## What is being asked
On how many lines of the data below does the word "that" appear? Reply with the number only.

## Dataset excerpt

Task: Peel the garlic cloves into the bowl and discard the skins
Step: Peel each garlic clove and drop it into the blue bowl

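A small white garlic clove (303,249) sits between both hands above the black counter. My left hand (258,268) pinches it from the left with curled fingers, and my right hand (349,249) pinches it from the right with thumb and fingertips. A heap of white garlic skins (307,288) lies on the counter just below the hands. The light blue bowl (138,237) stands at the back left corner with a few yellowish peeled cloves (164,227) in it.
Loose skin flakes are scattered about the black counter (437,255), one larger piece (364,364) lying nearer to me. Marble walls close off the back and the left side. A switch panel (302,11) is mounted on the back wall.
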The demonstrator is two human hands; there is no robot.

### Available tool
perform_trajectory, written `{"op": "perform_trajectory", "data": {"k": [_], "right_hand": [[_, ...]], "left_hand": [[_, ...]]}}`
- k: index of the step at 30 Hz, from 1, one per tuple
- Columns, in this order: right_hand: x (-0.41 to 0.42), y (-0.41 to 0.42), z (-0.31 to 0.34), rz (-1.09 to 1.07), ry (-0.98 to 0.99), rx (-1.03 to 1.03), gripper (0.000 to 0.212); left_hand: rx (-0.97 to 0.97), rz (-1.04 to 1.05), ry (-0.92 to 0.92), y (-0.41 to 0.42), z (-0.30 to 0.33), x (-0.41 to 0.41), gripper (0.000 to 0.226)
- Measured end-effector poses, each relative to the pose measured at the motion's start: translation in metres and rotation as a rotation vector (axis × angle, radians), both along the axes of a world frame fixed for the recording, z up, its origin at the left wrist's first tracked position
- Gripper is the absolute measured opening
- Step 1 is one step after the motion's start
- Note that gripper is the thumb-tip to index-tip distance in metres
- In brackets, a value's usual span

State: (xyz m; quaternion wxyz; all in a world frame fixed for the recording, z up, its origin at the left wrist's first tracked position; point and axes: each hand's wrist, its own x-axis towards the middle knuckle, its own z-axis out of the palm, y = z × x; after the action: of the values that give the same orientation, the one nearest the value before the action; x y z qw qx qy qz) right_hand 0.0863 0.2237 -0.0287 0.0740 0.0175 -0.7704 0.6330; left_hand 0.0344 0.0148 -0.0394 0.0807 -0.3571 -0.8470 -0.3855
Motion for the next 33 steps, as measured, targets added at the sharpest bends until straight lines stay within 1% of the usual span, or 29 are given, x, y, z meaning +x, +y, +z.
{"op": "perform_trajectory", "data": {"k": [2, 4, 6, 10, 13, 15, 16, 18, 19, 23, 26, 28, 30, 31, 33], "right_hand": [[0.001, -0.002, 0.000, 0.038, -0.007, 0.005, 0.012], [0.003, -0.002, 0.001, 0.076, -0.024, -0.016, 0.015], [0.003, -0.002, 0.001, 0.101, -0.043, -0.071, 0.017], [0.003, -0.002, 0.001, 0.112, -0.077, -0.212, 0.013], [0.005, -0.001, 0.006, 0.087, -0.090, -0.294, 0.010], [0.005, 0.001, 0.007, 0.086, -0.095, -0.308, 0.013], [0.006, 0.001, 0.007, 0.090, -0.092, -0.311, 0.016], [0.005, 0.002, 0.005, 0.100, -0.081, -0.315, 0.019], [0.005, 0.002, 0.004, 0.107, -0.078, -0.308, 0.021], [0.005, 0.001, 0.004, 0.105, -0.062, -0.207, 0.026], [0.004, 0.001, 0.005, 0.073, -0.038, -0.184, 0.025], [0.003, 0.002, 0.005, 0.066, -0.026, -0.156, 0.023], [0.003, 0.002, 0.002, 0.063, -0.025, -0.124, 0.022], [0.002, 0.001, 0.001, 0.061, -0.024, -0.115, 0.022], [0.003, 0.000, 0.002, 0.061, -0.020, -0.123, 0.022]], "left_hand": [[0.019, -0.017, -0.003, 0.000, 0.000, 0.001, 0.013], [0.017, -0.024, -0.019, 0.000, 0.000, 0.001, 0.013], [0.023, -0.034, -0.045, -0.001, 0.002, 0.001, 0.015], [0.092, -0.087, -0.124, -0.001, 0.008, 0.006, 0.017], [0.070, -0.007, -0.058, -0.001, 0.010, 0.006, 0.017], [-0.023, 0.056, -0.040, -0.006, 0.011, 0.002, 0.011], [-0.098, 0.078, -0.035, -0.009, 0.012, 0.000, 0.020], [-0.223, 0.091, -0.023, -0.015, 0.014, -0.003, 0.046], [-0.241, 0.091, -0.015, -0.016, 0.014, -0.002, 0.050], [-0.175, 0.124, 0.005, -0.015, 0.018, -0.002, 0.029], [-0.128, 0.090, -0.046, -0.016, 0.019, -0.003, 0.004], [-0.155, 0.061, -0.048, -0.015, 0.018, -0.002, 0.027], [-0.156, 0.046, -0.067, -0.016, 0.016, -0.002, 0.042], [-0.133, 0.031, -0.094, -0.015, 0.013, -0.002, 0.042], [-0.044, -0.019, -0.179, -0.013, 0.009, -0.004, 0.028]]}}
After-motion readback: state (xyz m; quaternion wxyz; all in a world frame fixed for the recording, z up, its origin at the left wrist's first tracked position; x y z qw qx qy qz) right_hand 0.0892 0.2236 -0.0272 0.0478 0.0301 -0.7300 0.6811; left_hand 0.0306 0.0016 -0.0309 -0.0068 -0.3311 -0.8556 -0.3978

## Exercise output
2